• **TO DO**:
Set down all the data again. Change nothing.

• **INFORMATION SHOWN**:
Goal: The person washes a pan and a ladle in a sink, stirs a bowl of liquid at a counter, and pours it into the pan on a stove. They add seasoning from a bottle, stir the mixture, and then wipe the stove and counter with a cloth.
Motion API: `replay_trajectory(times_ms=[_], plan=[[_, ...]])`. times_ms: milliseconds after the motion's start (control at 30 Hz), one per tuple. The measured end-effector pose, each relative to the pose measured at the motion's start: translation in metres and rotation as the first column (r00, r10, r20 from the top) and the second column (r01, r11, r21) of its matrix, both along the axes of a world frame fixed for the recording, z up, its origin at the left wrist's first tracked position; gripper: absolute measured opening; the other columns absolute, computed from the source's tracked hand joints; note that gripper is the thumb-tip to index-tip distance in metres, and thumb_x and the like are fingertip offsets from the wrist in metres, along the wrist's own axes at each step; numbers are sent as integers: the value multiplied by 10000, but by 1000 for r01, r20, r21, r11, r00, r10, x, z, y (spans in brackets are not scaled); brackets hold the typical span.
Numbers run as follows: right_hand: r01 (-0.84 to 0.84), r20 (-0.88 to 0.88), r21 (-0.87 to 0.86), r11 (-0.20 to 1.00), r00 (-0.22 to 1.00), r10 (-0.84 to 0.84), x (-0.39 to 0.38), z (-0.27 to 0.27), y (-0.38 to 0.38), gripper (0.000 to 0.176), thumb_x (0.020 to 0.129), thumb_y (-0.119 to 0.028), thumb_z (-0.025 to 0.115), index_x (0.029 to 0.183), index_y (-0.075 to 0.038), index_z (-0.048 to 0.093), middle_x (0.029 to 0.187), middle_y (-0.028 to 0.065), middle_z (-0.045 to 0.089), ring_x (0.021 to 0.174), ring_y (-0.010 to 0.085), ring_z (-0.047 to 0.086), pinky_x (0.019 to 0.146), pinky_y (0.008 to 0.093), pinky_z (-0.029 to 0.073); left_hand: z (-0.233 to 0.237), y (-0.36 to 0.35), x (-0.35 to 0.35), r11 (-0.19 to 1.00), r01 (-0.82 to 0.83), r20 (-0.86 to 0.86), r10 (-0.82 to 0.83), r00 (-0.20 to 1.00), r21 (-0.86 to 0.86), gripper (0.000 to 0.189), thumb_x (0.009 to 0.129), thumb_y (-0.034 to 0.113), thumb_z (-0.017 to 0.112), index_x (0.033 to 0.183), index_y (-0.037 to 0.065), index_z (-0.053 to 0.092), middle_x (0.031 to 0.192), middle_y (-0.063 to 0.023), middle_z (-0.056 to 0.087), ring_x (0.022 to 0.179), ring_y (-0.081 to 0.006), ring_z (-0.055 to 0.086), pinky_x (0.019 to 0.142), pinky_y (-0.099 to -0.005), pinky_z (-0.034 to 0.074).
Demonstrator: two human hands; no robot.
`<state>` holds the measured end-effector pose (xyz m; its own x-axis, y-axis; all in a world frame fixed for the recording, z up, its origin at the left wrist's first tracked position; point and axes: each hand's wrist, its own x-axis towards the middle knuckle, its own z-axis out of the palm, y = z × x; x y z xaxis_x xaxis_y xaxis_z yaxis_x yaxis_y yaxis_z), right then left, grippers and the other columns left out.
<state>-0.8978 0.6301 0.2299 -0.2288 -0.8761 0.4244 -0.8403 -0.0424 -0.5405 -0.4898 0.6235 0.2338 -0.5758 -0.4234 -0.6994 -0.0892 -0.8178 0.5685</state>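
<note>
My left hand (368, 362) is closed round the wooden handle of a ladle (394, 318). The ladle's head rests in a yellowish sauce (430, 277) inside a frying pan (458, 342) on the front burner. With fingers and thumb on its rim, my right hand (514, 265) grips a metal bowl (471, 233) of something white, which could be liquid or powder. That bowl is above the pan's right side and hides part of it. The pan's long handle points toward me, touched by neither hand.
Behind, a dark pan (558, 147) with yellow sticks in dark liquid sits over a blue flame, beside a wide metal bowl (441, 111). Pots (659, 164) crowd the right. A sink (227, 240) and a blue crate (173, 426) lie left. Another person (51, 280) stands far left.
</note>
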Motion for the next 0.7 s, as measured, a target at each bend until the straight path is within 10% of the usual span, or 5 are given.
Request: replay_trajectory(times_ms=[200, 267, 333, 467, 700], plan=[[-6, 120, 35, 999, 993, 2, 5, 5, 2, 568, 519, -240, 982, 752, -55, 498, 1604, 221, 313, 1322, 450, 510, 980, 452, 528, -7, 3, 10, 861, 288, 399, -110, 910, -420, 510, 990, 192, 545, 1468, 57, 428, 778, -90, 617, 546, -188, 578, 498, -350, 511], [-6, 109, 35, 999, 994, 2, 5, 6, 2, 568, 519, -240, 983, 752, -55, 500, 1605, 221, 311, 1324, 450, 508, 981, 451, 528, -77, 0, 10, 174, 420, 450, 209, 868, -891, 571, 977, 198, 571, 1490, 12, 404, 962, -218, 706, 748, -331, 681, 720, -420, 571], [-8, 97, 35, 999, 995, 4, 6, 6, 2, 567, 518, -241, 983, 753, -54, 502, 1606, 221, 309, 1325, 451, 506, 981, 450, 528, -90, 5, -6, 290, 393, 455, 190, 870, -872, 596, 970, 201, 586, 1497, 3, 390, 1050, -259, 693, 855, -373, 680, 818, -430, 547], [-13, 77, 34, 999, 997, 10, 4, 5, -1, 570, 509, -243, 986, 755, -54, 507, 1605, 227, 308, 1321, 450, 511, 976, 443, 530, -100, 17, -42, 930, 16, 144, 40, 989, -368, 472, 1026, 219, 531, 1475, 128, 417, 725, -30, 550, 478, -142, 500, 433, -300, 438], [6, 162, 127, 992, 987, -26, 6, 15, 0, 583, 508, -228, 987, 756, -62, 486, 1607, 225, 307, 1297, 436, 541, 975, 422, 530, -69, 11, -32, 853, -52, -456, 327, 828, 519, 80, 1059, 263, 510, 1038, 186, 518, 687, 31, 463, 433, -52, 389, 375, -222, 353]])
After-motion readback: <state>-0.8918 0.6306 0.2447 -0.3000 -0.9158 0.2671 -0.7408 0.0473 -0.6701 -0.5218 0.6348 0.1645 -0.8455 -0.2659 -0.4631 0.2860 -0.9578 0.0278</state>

• **RESULT OF THE TASK**:
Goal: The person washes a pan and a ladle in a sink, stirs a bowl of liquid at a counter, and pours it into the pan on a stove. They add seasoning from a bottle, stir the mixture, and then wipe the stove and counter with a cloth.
Motion API: `replay_trajectory(times_ms=[_], plan=[[_, ...]])`. times_ms: milliseconds after the motion's start (control at 30 Hz), one per tuple. The measured end-effector pose, each relative to the pose measured at the motion's start: translation in metres and rotation as the first column (r00, r10, r20 from the top) and the second column (r01, r11, r21) of its matrix, both along the axes of a world frame fixed for the recording, z up, its origin at the left wrist's first tracked position; gripper: absolute measured opening; the other columns absolute, computed from the source's tracked hand joints; note that gripper is the thumb-tip to index-tip distance in metres, and thumb_x and the like are fingertip offsets from the wrist in metres, along the wrist's own axes at each step; numbers are sent as integers: the value multiplied by 10000, but by 1000 for r01, r20, r21, r11, r00, r10, x, z, y (spans in brackets are not scaled); brackets hold the typical span.
Numbers run as follows: right_hand: r01 (-0.84 to 0.84), r20 (-0.88 to 0.88), r21 (-0.87 to 0.86), r11 (-0.20 to 1.00), r00 (-0.22 to 1.00), r10 (-0.84 to 0.84), x (-0.39 to 0.38), z (-0.27 to 0.27), y (-0.38 to 0.38), gripper (0.000 to 0.176), thumb_x (0.020 to 0.129), thumb_y (-0.119 to 0.028), thumb_z (-0.025 to 0.115), index_x (0.029 to 0.183), index_y (-0.075 to 0.038), index_z (-0.048 to 0.093), middle_x (0.029 to 0.187), middle_y (-0.028 to 0.065), middle_z (-0.045 to 0.089), ring_x (0.021 to 0.174), ring_y (-0.010 to 0.085), ring_z (-0.047 to 0.086), pinky_x (0.019 to 0.146), pinky_y (0.008 to 0.093), pinky_z (-0.029 to 0.073); left_hand: z (-0.233 to 0.237), y (-0.36 to 0.35), x (-0.35 to 0.35), r11 (-0.19 to 1.00), r01 (-0.82 to 0.83), r20 (-0.86 to 0.86), r10 (-0.82 to 0.83), r00 (-0.20 to 1.00), r21 (-0.86 to 0.86), gripper (0.000 to 0.189), thumb_x (0.009 to 0.129), thumb_y (-0.034 to 0.113), thumb_z (-0.017 to 0.112), index_x (0.033 to 0.183), index_y (-0.037 to 0.065), index_z (-0.053 to 0.092), middle_x (0.031 to 0.192), middle_y (-0.063 to 0.023), middle_z (-0.056 to 0.087), ring_x (0.022 to 0.179), ring_y (-0.081 to 0.006), ring_z (-0.055 to 0.086), pinky_x (0.019 to 0.142), pinky_y (-0.099 to -0.005), pinky_z (-0.034 to 0.074).
Demonstrator: two human hands; no robot.
`<state>` holds the measured end-effector pose (xyz m; its own x-axis, y-axis; all in a world frame fixed for the recording, z up, its origin at the left wrist's first tracked position; point and axes: each hand's wrist, its own x-axis towards the middle knuckle, its own z-axis out of the palm, y = z × x; x y z xaxis_x xaxis_y xaxis_z yaxis_x yaxis_y yaxis_z), right then left, grippers and the other columns left out.
<state>-0.8978 0.6301 0.2299 -0.2288 -0.8761 0.4244 -0.8403 -0.0424 -0.5405 -0.4898 0.6235 0.2338 -0.5758 -0.4234 -0.6994 -0.0892 -0.8178 0.5685</state>
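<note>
My left hand (368, 362) is closed round the wooden handle of a ladle (394, 318). The ladle's head rests in a yellowish sauce (430, 277) inside a frying pan (458, 342) on the front burner. With fingers and thumb on its rim, my right hand (514, 265) grips a metal bowl (471, 233) of something white, which could be liquid or powder. That bowl is above the pan's right side and hides part of it. The pan's long handle points toward me, touched by neither hand.
Behind, a dark pan (558, 147) with yellow sticks in dark liquid sits over a blue flame, beside a wide metal bowl (441, 111). Pots (659, 164) crowd the right. A sink (227, 240) and a blue crate (173, 426) lie left. Another person (51, 280) stands far left.
</note>
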Motion for the next 0.7 s, as measured, a target at each bend until the straight path is within 10% of the usual span, or 5 are given.
Request: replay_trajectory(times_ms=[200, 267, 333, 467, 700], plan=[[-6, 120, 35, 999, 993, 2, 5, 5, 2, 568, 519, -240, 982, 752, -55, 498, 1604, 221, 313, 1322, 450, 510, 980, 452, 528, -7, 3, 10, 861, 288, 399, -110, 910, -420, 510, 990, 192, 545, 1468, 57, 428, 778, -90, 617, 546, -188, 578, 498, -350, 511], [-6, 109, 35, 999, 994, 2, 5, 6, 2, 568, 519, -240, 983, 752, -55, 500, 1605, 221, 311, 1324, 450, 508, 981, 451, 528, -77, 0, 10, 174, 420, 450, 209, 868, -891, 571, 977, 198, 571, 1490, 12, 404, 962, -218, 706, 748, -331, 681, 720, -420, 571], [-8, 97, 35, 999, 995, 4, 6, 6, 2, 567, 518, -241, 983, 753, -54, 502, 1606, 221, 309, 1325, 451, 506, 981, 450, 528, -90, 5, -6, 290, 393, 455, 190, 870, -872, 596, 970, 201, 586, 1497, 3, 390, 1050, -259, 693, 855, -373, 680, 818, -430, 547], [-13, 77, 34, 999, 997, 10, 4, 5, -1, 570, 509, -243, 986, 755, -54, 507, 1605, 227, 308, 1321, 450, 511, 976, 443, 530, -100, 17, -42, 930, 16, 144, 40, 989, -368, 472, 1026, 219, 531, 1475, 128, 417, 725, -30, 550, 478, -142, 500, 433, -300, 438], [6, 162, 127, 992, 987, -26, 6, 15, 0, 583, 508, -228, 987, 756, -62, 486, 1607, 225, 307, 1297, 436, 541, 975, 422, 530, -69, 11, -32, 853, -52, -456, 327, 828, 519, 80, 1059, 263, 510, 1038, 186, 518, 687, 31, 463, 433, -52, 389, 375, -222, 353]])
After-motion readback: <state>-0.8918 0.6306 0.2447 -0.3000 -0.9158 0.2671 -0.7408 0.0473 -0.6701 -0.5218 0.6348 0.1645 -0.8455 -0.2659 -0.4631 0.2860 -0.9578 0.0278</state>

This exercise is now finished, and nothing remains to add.